Pourtant, sans le parapluie de l'État social, sans coordination internationale, elles sont elles aussi bien vite impuissantes face aux crises sociales et environnementales. Il convient donc de récuser la fausse opposition entre le global et le local.

Avec la crise sanitaire et climatique, la nécessaire métamorphose de l'État social est déjà en route. Le paradoxe est que cette transformation est à la fois à portée de main et lointaine. Des exemples positifs existent dans tous les pays, qu'ils soient industrialisés ou en développement, mais il faudra encore beaucoup d'imagination, d'énergie et détermination, de la part de tous les acteurs, citoyens, chercheurs, acteurs de la sphère privée ou élus, pour parvenir à un avenir à la fois juste et durable.

Ne pas opposer la décroissance à la croissance verte

Le débat sur la croissance arrive à la fois au pire et au meilleur moment. Au meilleur, car il est plus que temps de nous interroger sur les finalités de notre modèle économique. Au pire, car notre débat public est incapable de supporter la moindre nuance.

Or c’est bien de nuance qu’il va falloir nous armer si nous voulons éviter l’impasse à laquelle nous conduit l’opposition entre croissance verte et décroissance. L’enjeu n’est plus le développement matériel de nos sociétés, mais la transition «juste» écologique et sociale.

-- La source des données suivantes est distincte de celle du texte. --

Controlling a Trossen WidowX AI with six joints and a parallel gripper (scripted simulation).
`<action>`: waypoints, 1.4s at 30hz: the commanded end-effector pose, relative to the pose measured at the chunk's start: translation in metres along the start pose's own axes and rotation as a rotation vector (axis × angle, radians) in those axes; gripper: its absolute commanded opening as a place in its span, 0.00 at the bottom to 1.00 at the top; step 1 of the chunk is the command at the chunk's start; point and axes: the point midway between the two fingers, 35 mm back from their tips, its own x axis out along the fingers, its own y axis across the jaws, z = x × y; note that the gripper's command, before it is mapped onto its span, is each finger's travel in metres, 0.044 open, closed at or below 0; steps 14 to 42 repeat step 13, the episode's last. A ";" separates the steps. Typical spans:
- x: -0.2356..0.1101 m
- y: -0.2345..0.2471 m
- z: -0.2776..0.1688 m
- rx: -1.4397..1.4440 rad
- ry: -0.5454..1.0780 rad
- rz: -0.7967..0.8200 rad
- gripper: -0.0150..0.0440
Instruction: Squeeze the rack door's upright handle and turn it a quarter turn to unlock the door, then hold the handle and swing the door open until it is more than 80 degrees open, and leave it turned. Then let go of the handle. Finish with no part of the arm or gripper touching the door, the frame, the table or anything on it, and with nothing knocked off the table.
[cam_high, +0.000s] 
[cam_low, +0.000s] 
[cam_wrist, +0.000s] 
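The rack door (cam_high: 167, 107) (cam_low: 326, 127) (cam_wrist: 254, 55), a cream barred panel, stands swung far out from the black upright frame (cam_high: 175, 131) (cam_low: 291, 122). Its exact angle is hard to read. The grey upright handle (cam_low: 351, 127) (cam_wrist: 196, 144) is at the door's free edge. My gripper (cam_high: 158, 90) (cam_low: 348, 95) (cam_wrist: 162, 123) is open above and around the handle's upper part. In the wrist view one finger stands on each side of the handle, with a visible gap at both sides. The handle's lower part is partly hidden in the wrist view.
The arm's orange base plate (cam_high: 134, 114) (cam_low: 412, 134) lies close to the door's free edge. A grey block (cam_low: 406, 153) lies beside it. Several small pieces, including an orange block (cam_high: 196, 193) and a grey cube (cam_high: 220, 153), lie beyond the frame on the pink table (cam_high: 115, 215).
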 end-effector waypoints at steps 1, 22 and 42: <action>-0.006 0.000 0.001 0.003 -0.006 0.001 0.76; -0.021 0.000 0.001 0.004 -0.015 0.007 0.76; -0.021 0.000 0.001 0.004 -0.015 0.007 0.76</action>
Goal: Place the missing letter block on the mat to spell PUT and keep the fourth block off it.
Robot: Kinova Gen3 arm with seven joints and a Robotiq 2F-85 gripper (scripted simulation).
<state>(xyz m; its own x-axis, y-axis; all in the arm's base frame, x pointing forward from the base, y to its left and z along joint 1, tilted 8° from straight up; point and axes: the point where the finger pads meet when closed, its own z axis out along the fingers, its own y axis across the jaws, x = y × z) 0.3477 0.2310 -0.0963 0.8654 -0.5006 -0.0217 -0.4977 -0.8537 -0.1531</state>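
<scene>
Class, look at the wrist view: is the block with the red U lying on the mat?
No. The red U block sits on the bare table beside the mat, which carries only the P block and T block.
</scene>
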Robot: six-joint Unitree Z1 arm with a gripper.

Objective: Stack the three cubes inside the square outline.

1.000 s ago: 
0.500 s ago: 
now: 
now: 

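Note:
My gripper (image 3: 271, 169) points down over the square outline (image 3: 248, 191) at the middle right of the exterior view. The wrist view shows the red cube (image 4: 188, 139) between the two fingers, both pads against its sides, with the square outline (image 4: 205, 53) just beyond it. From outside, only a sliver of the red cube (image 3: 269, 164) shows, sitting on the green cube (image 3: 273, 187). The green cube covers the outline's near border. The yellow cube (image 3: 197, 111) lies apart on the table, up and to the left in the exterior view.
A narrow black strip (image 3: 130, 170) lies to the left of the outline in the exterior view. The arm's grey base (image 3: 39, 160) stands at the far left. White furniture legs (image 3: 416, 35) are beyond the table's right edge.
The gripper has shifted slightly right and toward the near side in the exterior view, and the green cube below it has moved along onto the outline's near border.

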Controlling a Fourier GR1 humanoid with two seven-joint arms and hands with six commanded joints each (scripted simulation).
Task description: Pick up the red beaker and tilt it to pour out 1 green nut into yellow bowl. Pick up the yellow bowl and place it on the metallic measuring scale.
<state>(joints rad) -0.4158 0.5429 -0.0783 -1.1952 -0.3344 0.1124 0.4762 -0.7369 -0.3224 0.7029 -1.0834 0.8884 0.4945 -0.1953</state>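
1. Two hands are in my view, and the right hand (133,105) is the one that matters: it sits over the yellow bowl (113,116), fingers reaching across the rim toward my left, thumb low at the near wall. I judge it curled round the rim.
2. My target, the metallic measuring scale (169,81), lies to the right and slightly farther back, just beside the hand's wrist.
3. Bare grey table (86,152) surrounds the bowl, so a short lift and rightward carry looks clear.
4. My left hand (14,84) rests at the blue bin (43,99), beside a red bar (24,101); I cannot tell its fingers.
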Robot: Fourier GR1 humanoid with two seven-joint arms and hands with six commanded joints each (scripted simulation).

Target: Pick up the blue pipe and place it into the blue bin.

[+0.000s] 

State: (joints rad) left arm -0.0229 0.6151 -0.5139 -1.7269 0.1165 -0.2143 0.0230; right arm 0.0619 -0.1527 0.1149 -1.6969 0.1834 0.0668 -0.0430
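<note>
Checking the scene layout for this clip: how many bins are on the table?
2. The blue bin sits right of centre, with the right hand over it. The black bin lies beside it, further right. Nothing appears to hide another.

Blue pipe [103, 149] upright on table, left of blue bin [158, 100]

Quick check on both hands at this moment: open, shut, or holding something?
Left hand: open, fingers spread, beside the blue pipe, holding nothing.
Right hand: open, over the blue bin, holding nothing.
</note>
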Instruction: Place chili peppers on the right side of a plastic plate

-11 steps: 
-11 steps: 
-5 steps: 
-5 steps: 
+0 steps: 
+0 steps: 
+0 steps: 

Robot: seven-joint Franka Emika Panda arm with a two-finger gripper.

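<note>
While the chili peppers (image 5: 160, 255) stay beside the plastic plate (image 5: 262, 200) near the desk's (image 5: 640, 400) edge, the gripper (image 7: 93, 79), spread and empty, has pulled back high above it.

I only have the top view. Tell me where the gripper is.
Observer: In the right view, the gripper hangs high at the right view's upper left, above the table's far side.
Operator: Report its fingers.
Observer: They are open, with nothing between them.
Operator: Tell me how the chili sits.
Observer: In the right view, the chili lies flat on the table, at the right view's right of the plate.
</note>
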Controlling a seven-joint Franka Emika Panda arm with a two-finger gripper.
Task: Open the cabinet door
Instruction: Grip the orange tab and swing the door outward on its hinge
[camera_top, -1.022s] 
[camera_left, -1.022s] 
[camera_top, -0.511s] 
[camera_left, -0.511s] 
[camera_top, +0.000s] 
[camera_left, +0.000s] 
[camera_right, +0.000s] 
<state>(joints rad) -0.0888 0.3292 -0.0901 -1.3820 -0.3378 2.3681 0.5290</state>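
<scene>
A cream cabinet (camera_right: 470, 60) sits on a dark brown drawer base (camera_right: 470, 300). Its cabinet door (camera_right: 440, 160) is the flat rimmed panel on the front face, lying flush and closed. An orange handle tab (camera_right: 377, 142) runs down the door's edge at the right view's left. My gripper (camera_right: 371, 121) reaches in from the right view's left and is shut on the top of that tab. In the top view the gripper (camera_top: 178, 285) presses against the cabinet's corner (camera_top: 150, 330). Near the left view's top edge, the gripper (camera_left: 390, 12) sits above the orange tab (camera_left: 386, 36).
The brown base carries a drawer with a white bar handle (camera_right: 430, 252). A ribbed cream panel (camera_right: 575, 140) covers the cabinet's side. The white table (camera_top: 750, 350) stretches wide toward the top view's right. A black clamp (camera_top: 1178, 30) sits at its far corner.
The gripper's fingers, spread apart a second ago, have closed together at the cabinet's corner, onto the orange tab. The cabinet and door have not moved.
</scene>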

Le PIB donne une vision partielle, voire déformée, de la réalité. Mesurant uniquement les flux, il peut nous donner l’illusion de nous enrichir, alors même que nous détruisons notre patrimoine naturel. Le problème, c’est qu’il est devenu bien plus qu’un indicateur. Sa généralisation, au lendemain de la révolution électro-industrielle, coïncide avec le début d’une ère de développement matériel sans précédent, … Le PIB est synonyme de prospérité et de plein-emploi. Un objet fétiche auquel nous sommes attachés de manière quasi affective.

S’il est nécessaire d’accepter que le PIB représente tout cela dans l’imaginaire collectif, il nous faut entendre le rejet qu’il provoque chez la «génération climat». Pour toute cette génération, la croissance va de pair avec la mise en péril de notre existence.

En opposant la décroissance à la croissance verte, on continue de maintenir le PIB au cœur de nos réflexions. Or, l’enjeu, aujourd’hui, est de passer du toujours plus au mieux, de partager les richesses plutôt que de poursuivre une croissance sans fin qui nourrit aujourd’hui les inégalités.

Pour atteindre la «neutralité carbone» en 2050 et rester sous les 1,5 °C, il nous faut changer radicalement nos modes de vie et notre modèle de développement, décroître massivement dans certains secteurs polluants et encourager dans le même temps le développement d’activités dont l’impact est positif en matière écologique et sociale.

Pour y parvenir, nous avons besoin d’indicateurs sociaux et environnementaux à même de guider nos politiques, mieux saisir les conséquences pratiques d’un changement de modèle : par quoi remplacer le PIB dans les négociations salariales et le vote des budgets ? Comment financer ce nouveau modèle social? Et quid des marchés financiers, dont l’existence même est intrinsèquement liée à une croissance perpétuelle ? et avec quel contrat de confiance entre les pays développés et les pays en développement à la suite de COP 26 à Glasgow ?

Ce choix d’indicateur n’est ni anecdotique ni technocratique. Il renvoie à un véritable choix de société et nous conduit à nous interroger sur ce qui compte vraiment. A repenser notre rapport à la nature, à l’idée de limite. A réfléchir à comment et par quoi remplacer ce qu’Ivan Illich appelle notre «ethos de l’insatiabilité». Et, plus largement, à redéfinir notre vision de la prospérité et de la solidarité.

Autant de questions majeures qui ne nous permettent pas de nous perdre dans de faux débats ni de faire semblant de ne pas nous comprendre.